Science, like all profession, has its own demons and bad times, and how do you cope with those is a fundamental skill that you have to develop in order to be able to, well, do science.

Anyway, a little off-topic but I wanted to say that I sympathize with the guy and I think that he has all the right to ask the community to stop sharing their ideas, just as anyone has all the right to come up with their own ideas and decide to share them or not.

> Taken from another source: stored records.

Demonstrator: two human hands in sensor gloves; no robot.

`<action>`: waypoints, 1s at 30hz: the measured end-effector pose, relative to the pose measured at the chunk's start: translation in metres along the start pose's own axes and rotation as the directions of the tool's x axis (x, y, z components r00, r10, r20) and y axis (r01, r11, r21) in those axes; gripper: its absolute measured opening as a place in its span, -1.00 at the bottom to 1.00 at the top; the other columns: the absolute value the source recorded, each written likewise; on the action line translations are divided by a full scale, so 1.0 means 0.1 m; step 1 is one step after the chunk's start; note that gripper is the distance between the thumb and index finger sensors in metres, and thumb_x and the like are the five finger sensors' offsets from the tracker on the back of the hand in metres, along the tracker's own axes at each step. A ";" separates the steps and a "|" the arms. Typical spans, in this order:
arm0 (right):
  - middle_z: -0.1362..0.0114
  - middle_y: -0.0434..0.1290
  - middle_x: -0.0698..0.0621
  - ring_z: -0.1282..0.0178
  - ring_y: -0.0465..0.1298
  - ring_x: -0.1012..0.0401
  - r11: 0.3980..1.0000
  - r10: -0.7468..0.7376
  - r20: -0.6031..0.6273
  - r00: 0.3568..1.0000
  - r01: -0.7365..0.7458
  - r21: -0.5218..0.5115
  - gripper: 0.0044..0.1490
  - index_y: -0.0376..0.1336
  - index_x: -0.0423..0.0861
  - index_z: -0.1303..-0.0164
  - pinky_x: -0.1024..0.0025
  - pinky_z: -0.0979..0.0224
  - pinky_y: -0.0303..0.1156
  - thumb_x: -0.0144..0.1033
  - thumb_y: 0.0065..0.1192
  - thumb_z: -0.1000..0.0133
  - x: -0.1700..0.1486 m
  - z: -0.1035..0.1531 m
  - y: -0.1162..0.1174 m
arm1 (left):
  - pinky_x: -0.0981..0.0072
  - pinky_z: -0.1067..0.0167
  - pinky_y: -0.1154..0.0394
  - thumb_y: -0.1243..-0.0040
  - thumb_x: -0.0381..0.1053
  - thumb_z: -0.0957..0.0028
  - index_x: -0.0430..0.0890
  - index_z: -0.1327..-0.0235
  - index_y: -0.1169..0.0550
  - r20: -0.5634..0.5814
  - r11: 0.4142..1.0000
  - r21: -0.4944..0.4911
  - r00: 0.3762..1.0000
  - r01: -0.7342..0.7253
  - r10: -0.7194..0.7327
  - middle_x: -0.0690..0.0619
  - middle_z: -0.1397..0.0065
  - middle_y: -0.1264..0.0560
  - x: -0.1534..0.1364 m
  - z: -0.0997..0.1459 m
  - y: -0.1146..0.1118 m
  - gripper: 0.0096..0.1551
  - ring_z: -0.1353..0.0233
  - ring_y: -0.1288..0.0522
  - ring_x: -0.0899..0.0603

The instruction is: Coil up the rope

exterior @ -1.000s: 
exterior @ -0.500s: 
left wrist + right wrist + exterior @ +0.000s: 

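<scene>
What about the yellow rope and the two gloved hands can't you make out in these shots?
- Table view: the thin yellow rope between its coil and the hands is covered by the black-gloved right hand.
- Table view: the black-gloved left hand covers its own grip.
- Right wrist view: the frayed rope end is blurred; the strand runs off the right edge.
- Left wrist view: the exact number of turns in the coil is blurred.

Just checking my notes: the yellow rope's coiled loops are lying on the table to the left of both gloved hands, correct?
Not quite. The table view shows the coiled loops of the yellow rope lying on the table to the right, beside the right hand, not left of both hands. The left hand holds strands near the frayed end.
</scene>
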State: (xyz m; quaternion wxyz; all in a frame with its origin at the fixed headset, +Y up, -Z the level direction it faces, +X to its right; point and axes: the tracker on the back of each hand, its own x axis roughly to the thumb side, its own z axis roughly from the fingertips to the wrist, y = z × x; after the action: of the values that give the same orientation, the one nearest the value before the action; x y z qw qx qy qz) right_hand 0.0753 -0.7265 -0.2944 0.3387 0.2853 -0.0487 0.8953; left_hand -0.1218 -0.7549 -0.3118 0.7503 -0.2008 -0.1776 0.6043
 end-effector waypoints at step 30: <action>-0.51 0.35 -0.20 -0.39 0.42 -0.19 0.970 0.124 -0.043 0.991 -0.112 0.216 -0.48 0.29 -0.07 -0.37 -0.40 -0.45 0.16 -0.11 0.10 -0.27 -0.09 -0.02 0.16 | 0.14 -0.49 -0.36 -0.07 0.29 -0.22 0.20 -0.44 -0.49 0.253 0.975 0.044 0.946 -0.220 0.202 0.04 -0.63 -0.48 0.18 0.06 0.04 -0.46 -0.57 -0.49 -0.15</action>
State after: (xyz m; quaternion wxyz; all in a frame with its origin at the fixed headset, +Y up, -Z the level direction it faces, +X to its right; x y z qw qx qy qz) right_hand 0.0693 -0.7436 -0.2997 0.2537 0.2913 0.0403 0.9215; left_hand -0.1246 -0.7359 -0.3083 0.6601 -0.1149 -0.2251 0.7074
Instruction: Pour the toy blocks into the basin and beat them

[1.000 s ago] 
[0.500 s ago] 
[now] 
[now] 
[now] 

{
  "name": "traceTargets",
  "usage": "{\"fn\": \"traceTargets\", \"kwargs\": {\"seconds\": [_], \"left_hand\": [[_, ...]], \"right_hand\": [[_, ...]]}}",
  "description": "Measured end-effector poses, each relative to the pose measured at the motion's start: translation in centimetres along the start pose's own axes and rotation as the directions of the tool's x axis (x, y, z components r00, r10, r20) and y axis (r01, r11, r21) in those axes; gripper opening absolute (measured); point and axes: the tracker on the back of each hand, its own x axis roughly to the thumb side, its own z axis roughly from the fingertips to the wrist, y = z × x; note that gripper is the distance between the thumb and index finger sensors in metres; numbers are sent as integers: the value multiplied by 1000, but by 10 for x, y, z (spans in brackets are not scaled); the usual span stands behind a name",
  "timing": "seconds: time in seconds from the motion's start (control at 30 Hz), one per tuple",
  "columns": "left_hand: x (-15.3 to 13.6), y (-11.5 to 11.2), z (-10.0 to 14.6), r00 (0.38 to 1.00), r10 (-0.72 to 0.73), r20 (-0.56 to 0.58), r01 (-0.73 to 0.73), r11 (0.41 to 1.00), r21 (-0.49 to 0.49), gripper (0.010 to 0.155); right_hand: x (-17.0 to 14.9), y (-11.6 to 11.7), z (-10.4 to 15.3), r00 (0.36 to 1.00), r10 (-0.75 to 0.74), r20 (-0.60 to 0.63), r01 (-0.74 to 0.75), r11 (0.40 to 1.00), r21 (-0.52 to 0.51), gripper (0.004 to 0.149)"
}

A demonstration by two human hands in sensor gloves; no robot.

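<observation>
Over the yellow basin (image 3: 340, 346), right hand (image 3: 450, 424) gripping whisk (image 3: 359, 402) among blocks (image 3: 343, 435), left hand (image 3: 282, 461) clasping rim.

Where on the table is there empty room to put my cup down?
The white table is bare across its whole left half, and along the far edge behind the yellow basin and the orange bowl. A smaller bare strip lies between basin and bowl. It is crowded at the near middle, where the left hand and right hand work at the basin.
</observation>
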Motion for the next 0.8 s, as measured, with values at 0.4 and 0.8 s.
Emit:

I was just reminded of something I read in the exchange between Einstein and Born; I tried to figure out how to quote it all without loosing context or making a mess, but failed. It's at http://archive.org/stream/TheBornEinsteinLetters/Born-TheBor... , search for "I enclose the text of my letter to the Reporter". Which in turn, now reminds me of Bob Dylan's "Masters of War":

    You’ve thrown the worst fear
    That can ever be hurled
    Fear to bring children
    Into the world
Which maybe isn't even that much of a stretch. It stinks that things that should be purely a celebration, namely to bring new life or new knowledge into the world, are not as clear cut, but I'd never blame the people who are having such second thoughts. If we can't create and sustain an environment where thought can flow and grow freely, then we shouldn't be surprised when we reap mostly commercial mediocrity.


> I will never know the true reason behind his behavior

I think he devoted himself to nuclear disarmament and became disillusioned by the fact that his peers did not take the issue seriously.